Issues with interleaving
When a program wants to store something in a file it provides a buffer, say 1MB of data to store. Now if the file's data sectors have to also keep next pointers to their next sector, this pointer information will need to be interleaved with the actual user data. So the file system would need to build another buffer (of slightly more than the provided 1MB), for each output sector copy some of the user data and the corresponding next pointer and give this new buffer to the storage. This would be somewhat inefficient. Unless the file system always stores file data to new sectors (and most usually don't), rewriting these next pointers will also be redundant.
The bigger problem would be when read operation is attempted on the file. Files will now work like tape devices: with only the location of the first sector known in the file's primary metadata, in order to reach sector 1000, the file system will need to read all sectors before it in order: read sector 0, find the address of sector 1 from the loaded next pointer, read sector 1, etc. With typical seek times of around 10 ms per random I/O (assuming a hard disk drive), reaching sector 1000 will take about 10 seconds. Even if sectors are sequentially ordered, while the file system driver processes sector N's data, the disk head will be flying over the next sector and when the read for sector N+1 is issued it may be too late, requiring the disk to rotate entire revolution (8.3ms for 7200 RPM drive) before being able to read the next sector again. On-disk cache can and will help with that though.
Writing single sector is usually atomic operation (depends on hardware): reading back the sector after power failure returns either its old content or the new one without intermediate states. Database applications usually need to know which writes would be atomic. If the file system interleaves file data and metadata in the same sectors, it will need to report smaller than the actual sector size to the application. For example instead of say 512 bytes it may need to report 504. But it can't do it because sector size is usually assumed by applications to be power of 2. Furthermore file stored on such filesystem would very likely be unusable if copied to another file system with different reported sector size.
Better approaches
The FAT format is better because all next pointers are stored in adjacent sectors. For FAT12, FAT16 and not very large FAT32 volumes the entire table is small enough to fit in memory. FAT still records the blocks of a file in a linked list, so to have efficient random access, an implementation needs to cache the chain per file. On large enough volumes (that can sport large enough file) such cache may no longer fit in memory.
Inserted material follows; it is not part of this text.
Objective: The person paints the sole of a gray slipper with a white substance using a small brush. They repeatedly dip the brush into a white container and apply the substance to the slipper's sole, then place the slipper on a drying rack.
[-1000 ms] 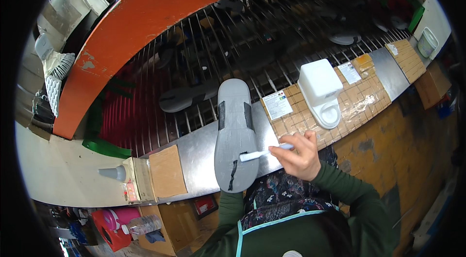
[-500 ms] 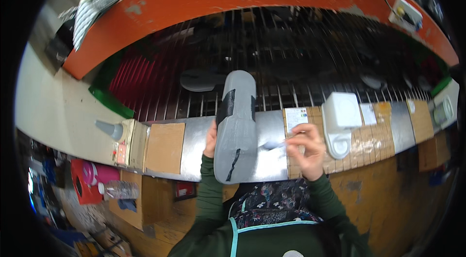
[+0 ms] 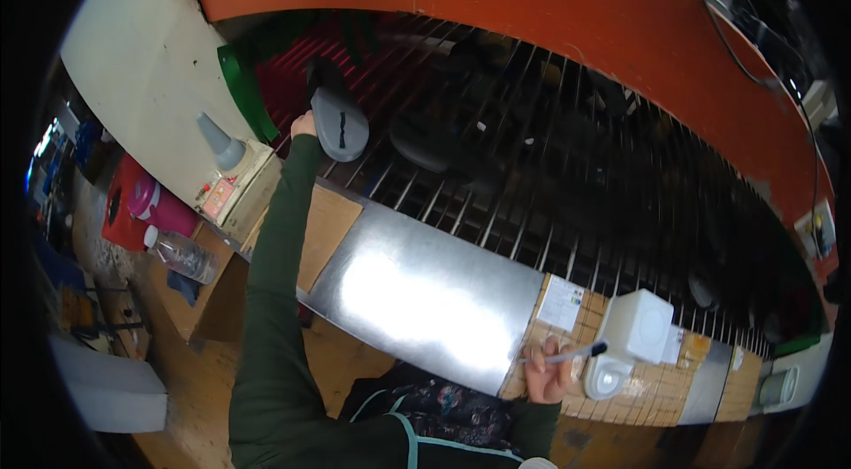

ext3 uses direct and indirect blocks. This simple format avoids the need for preprocessing that FAT requires and goes by with only minimal amount of additional reads per I/O when indirect blocks are needed. These additional reads are cached by the operating system so that their overhead is often negligible.
Other variants are also possible and used by various file systems.
Random notes
For the sake of completeness, some hard disk drives can be formatted with slightly larger sector sizes (say 520 bytes) so that the file system can pack 512 bytes of file data with several bytes of metadata in the same sector. Yet because of the above, I don't believe anyone has used such formats for storing the address of the file's next sector. These additional bytes can be put to better use: additional checksums and timestamping come to mind. The timestamping I believe is used to improve the performance of some RAID systems. Still such usage is rare, and most software can't work with them at all.
Some file systems can save the content of small enough files in the file metadata directly without occupying distinct sectors. ReiserFS has the controversial tail packing. This is not important here: large files still benefit from having proper mapping to storage sectors.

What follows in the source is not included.